If you’re in it for the love of making stories, and not because you thought podcasting would be a quick way to market yourself or make some dosh, then hang in there and keep working.
Side note: What I love about this analogy to punk and NOFX in particular is that it’s not about talent! NOFX sucked. They eventually became professional musicians, but they’ll be the first to admit they weren’t super talented even when their audience started growing. They *were* authentic and their music was a true reflection of their point of view.
If you’re patient, if you bring heart to your craft, and you are your authentic self in what you create, you will build an audience. As the waves of the industry break around you, you may have to experiment with different ways to ask for support from your audience (subscriptions, kickstarters, ads, merch, books, threats), but here’s the thing:
I cannot imagine a world where people with taste, talent, and heart have no way to survive and create. Collectively we will fight such an outcome and keep creating. People will keep listening, and we will find a way to support the storytellers we love.
I’ve bet the future of Timber—my future—on this belief, and we’re in the same struggle as you. We don’t succeed if we don’t get people reading our articles, subscribing to our newsletter, being moved to try our hosting solution, and joining our community. We need 1000 true fans. You need 1000 true fans.
I hope we both can do it with less suckage and in fewer years that NOFX, but I’m beyond inspired that they stuck with it and built a life of wealth and happiness out of sheer will. Punk as fuck.
Thanks for reading. 🖤🤘🏻
—Jon Christensen
ps. It’s getting to the end of the year. We’re deep into awards season. You need to support your fellow BIPOC, Queer and Trans podcasters who are making great audio.

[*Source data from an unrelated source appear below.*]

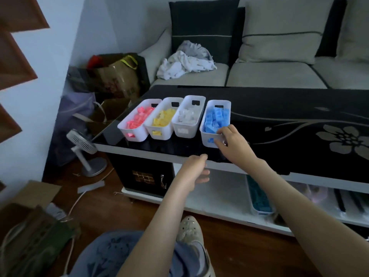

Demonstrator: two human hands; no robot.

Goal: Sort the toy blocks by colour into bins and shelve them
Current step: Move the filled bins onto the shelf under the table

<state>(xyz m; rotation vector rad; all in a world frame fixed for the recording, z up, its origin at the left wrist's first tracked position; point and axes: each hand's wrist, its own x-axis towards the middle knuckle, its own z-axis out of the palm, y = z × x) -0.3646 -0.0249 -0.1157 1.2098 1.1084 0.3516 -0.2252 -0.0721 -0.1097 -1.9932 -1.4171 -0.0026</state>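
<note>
Four white bins stand in a row on the black glass table [279,108]. From left to right they hold pink blocks [139,116], yellow blocks [162,117], white blocks [187,116] and blue blocks [215,118]. My right hand [233,143] grips the near end of the blue bin [207,139], thumb over its rim. My left hand [194,169] hovers below the table's front edge, fingers apart, holding nothing.
Under the tabletop runs a white shelf [219,194] with a teal tray [258,198] on it. A small fan [83,144] stands on the floor to the left, beside bags and cardboard. A sofa with crumpled laundry [185,60] lies behind the table.
</note>
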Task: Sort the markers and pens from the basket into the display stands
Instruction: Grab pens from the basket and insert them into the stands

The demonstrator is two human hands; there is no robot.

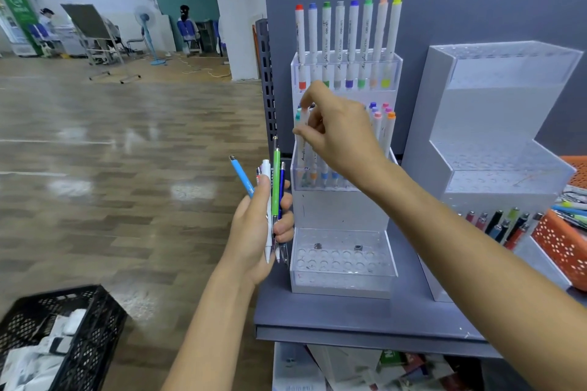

Here’s the link: https://www.podcastingseriously.com/fund. Just donate, and follow Juleyka Lantigua Williams on Twitter to stay up to date with the fund.
Some background:
LWC Studios launched the The Podcasting, Seriously Awards Fund to support independent BIPOC, Queer and Trans audio producers in submitting their work to media/journalism awards.
Basically they pay the submission fees (which, before I started Timber, I didn’t even imagine that you would have to pay to win an award, but that’s another story) for these indie podcasters.